Task details – Please reproduce the data exactly, excluding any pictures it contains.

=== Supplied entries ===

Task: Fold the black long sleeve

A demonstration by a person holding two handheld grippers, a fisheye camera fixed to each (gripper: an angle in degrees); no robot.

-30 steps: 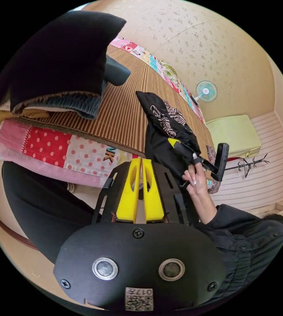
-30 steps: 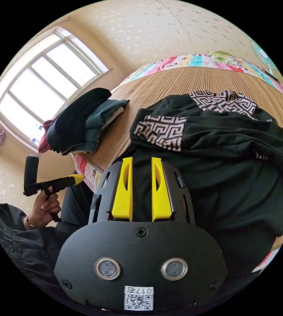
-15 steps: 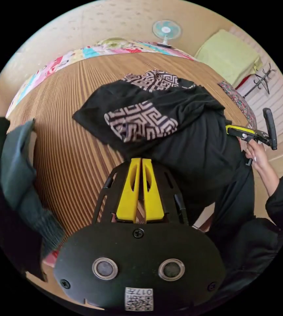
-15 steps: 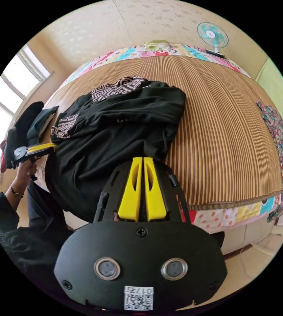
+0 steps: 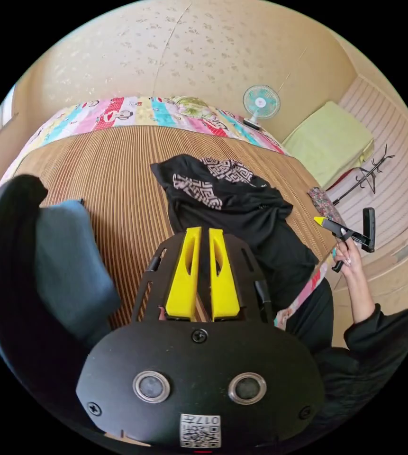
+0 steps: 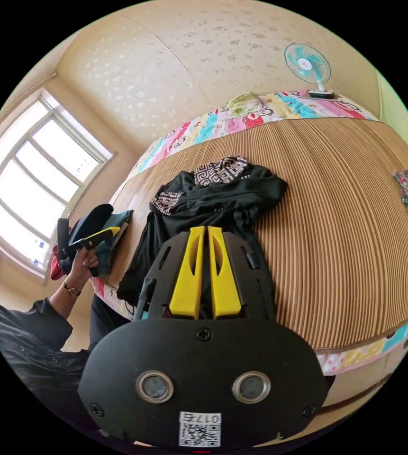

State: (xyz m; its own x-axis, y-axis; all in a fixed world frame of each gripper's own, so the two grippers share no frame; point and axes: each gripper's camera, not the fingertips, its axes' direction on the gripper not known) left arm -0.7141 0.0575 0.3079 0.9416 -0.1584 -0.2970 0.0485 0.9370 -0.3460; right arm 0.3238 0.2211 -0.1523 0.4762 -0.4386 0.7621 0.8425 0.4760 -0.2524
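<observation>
The black long sleeve (image 5: 241, 213) with its maze-pattern patches lies crumpled on the striped mat (image 5: 118, 180), and its lower part hangs over the bed's near edge. It lies the same way in the right gripper view (image 6: 213, 204). My left gripper (image 5: 204, 231) hovers above the near edge, jaws together apart from a thin slit, holding nothing. A hand holds it beside the clothes pile in the right gripper view (image 6: 111, 231). My right gripper (image 6: 204, 229) is shut and empty, raised in front of the garment. A hand carries it off the bed's right edge (image 5: 318, 221).
A pile of folded dark clothes (image 5: 57, 265) sits at the mat's left end, by the window (image 6: 38, 180). A patchwork quilt (image 5: 132, 109) borders the mat. A small fan (image 5: 260, 102), a green cushion (image 5: 329, 142) and a coat rack (image 5: 369, 170) stand beyond.
Both grippers have pulled back and up from the garment, so it looks smaller. The right jaws went from open to shut. The garment stays crumpled on the mat.
</observation>
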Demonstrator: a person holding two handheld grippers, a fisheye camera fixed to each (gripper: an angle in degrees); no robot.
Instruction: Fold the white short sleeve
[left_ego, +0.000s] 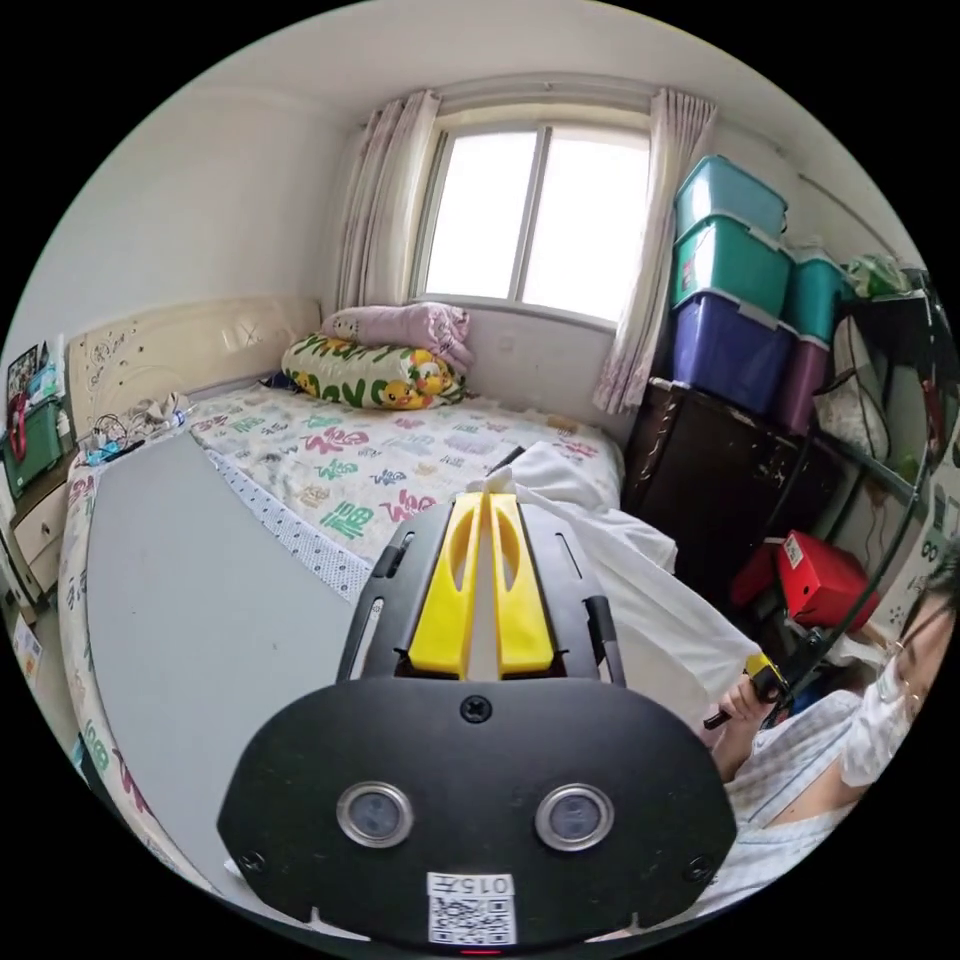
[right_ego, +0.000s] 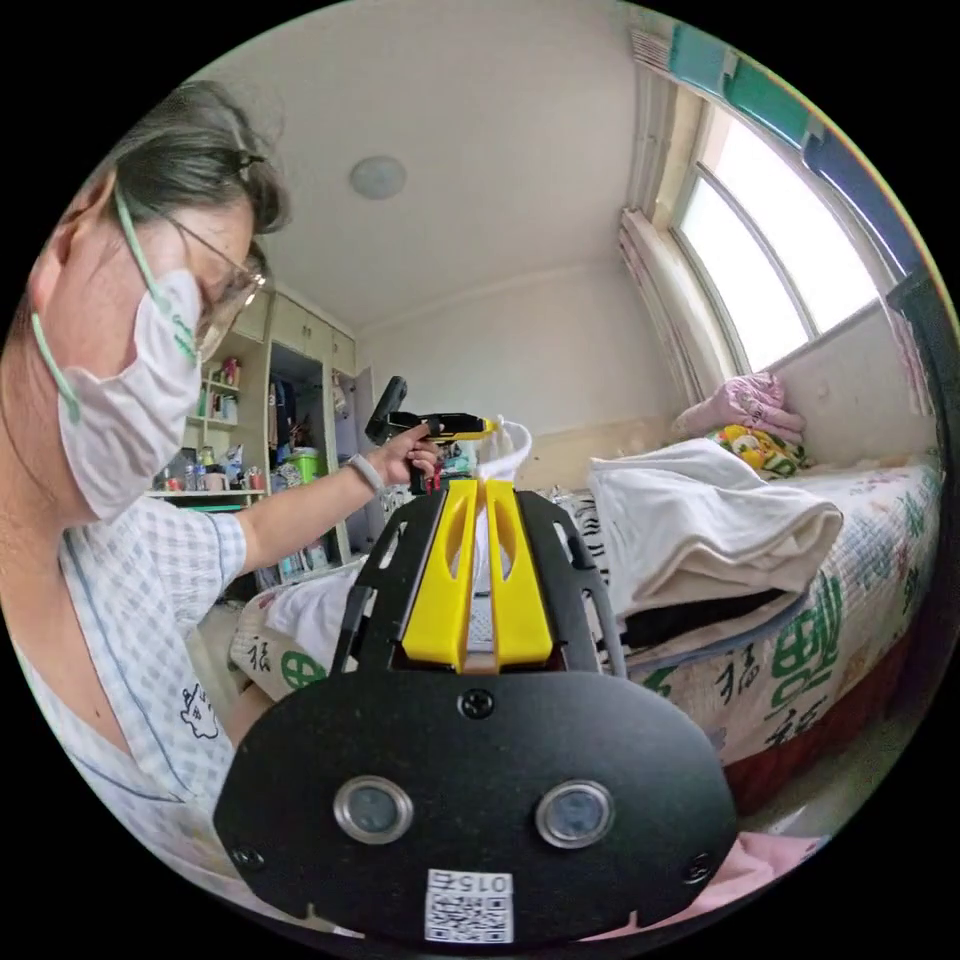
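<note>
Above the bed (left_ego: 380, 470), both grippers pinch the white shirt (left_ego: 620, 560).
Left gripper (left_ego: 487, 497) and right gripper (right_ego: 483, 487) each clamp cloth; stacked bins (left_ego: 735, 290) fill the left gripper view's upper right, beside the window (left_ego: 535, 215).

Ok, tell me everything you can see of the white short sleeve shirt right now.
The white short sleeve shirt looks like soft, thin cotton, plain and unprinted. It is lifted off the patterned bed sheet, hanging stretched and creased between both tools. The left hand-held gripper pinches a bunched edge in its closed yellow jaws; the right hand-held gripper clamps another edge. How far folding has gone cannot be told.
</note>
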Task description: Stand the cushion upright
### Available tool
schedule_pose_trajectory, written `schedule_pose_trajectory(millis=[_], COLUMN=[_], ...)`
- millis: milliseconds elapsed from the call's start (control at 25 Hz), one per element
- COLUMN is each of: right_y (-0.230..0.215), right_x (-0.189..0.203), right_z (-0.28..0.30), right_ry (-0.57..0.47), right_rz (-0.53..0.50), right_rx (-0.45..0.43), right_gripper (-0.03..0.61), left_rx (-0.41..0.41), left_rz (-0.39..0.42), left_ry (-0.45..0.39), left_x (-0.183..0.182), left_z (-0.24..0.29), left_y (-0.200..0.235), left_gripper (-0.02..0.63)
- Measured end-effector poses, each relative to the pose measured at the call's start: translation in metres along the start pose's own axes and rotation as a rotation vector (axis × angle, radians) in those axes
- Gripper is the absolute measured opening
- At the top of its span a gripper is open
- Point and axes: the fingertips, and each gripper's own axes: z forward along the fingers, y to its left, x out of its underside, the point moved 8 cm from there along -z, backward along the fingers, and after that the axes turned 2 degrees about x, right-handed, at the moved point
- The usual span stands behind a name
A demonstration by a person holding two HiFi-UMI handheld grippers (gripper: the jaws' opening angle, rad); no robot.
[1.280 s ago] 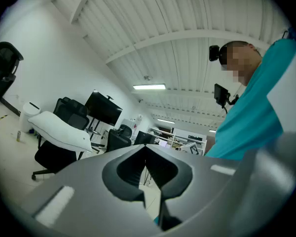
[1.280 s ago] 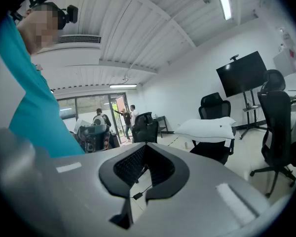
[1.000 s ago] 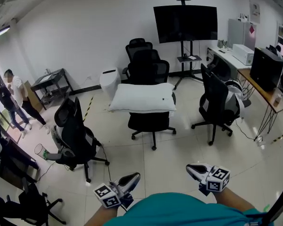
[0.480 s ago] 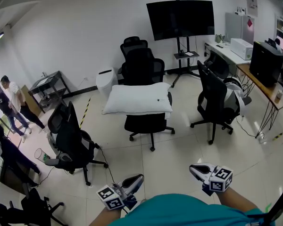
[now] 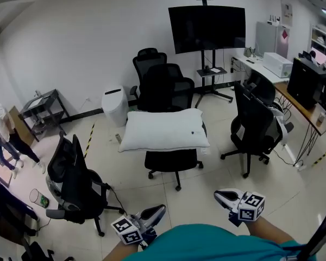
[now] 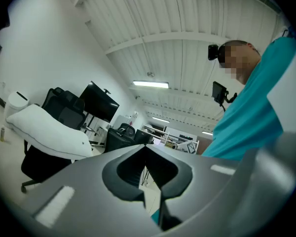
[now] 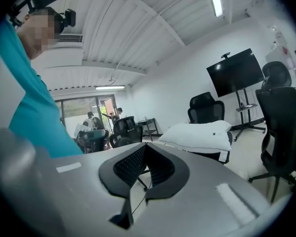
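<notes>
Cushion (image 5: 164, 129) lies flat on a black office chair (image 5: 171, 161) mid-room, far from me. I hold my left gripper (image 5: 161, 207) and right gripper (image 5: 218, 194) near, both closed and empty.

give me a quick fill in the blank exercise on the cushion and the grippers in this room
1. The cushion lies ____ across the seat of the black chair, not upright.
2. The cushion's colour is ____.
3. The left gripper and the right gripper hold nothing, and the jaws of both are ____.

Missing words: flat; white; shut
</notes>
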Motion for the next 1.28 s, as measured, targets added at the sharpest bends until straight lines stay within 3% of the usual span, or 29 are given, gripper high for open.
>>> schedule_pose_trajectory(millis=[360, 600, 960, 1160, 1280], right_y=[-0.028, -0.096, -0.273, -0.347, -0.373], right_x=[-0.035, -0.053, -0.106, -0.123, -0.111], right_z=[0.120, 0.159, 0.196, 0.201, 0.195], right_ry=[0.026, 0.015, -0.013, -0.042, -0.055], right_rz=[0.004, 0.037, 0.015, 0.052, 0.088], right_rx=[0.020, 0.018, -0.068, -0.047, 0.004], right_gripper=[0.003, 0.003, 0.003, 0.003, 0.003], left_rx=[0.075, 0.107, 0.078, 0.156, 0.281], left_rz=[0.034, 0.064, 0.283, 0.434, 0.553], left_ry=[0.094, 0.160, 0.369, 0.569, 0.701], left_x=[-0.055, -0.074, -0.122, -0.141, -0.137], left_z=[0.000, 0.052, 0.212, 0.301, 0.354], left_y=[0.128, 0.184, 0.280, 0.326, 0.346], left_gripper=[0.012, 0.012, 0.024, 0.094, 0.135])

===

Written solution –
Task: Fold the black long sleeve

A demonstration by a person holding two handheld grippers, a fisheye camera fixed to each (gripper: an angle in degrees); no robot.

-30 steps: 
-30 steps: 
-15 steps: 
-15 steps: 
+0 steps: 
+0 steps: 

State: (xyz m; its own x-axis, y-axis; all in a fixed world frame of each gripper's own, so the two grippers share no frame; point and axes: each gripper's camera, not the fingertips, its axes' direction on the gripper not known) left arm -0.7141 0.0575 0.3079 0.9416 -0.1584 -0.2970 0.0485 0.9370 -0.3460; right arm 0.3238 0.2211 -0.1523 0.4762 -0.4386 0.7621 0.8425 0.4760 -0.2524
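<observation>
The black long sleeve (image 5: 241, 213) with its maze-pattern patches lies crumpled on the striped mat (image 5: 118, 180), and its lower part hangs over the bed's near edge. It lies the same way in the right gripper view (image 6: 213, 204). My left gripper (image 5: 204, 231) hovers above the near edge, jaws together apart from a thin slit, holding nothing. A hand holds it beside the clothes pile in the right gripper view (image 6: 111, 231). My right gripper (image 6: 204, 229) is shut and empty, raised in front of the garment. A hand carries it off the bed's right edge (image 5: 318, 221).
A pile of folded dark clothes (image 5: 57, 265) sits at the mat's left end, by the window (image 6: 38, 180). A patchwork quilt (image 5: 132, 109) borders the mat. A small fan (image 5: 260, 102), a green cushion (image 5: 329, 142) and a coat rack (image 5: 369, 170) stand beyond.
Both grippers have pulled back and up from the garment, so it looks smaller. The right jaws went from open to shut. The garment stays crumpled on the mat.
</observation>
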Demonstrator: a person holding two handheld grippers, a fisheye camera fixed to each (gripper: an angle in degrees); no robot.
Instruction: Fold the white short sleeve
[left_ego, +0.000s] 
[right_ego, +0.000s] 
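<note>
Above the bed (left_ego: 380, 470), both grippers pinch the white shirt (left_ego: 620, 560).
Left gripper (left_ego: 487, 497) and right gripper (right_ego: 483, 487) each clamp cloth; stacked bins (left_ego: 735, 290) fill the left gripper view's upper right, beside the window (left_ego: 535, 215).

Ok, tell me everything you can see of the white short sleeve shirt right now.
The white short sleeve shirt looks like soft, thin cotton, plain and unprinted. It is lifted off the patterned bed sheet, hanging stretched and creased between both tools. The left hand-held gripper pinches a bunched edge in its closed yellow jaws; the right hand-held gripper clamps another edge. How far folding has gone cannot be told.
</note>
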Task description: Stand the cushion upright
### Available tool
schedule_pose_trajectory, written `schedule_pose_trajectory(millis=[_], COLUMN=[_], ...)`
- millis: milliseconds elapsed from the call's start (control at 25 Hz), one per element
- COLUMN is each of: right_y (-0.230..0.215), right_x (-0.189..0.203), right_z (-0.28..0.30), right_ry (-0.57..0.47), right_rz (-0.53..0.50), right_rx (-0.45..0.43), right_gripper (-0.03..0.61), left_rx (-0.41..0.41), left_rz (-0.39..0.42), left_ry (-0.45..0.39), left_x (-0.183..0.182), left_z (-0.24..0.29), left_y (-0.200..0.235), left_gripper (-0.02..0.63)
- Measured end-effector poses, each relative to the pose measured at the call's start: translation in metres along the start pose's own axes and rotation as a rotation vector (axis × angle, radians) in those axes
- Gripper is the absolute measured opening
- At the top of its span a gripper is open
- Point and axes: the fingertips, and each gripper's own axes: z forward along the fingers, y to its left, x out of its underside, the point moved 8 cm from there along -z, backward along the fingers, and after that the axes turned 2 degrees about x, right-handed, at the moved point
- The usual span stands behind a name
A demonstration by a person holding two HiFi-UMI handheld grippers (gripper: the jaws' opening angle, rad); no robot.
[1.280 s ago] 
[1.280 s ago] 
[1.000 s ago] 
[0.480 s ago] 
[now] 
[now] 
[now] 
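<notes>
Cushion (image 5: 164, 129) lies flat on a black office chair (image 5: 171, 161) mid-room, far from me. I hold my left gripper (image 5: 161, 207) and right gripper (image 5: 218, 194) near, both closed and empty.

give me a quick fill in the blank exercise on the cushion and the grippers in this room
1. The cushion lies ____ across the seat of the black chair, not upright.
2. The cushion's colour is ____.
3. The left gripper and the right gripper hold nothing, and the jaws of both are ____.

Missing words: flat; white; shut
</notes>
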Motion for the next 1.28 s, as measured, targets added at the sharpest bends until straight lines stay within 3% of the usual span, or 29 are given, gripper high for open.
>>> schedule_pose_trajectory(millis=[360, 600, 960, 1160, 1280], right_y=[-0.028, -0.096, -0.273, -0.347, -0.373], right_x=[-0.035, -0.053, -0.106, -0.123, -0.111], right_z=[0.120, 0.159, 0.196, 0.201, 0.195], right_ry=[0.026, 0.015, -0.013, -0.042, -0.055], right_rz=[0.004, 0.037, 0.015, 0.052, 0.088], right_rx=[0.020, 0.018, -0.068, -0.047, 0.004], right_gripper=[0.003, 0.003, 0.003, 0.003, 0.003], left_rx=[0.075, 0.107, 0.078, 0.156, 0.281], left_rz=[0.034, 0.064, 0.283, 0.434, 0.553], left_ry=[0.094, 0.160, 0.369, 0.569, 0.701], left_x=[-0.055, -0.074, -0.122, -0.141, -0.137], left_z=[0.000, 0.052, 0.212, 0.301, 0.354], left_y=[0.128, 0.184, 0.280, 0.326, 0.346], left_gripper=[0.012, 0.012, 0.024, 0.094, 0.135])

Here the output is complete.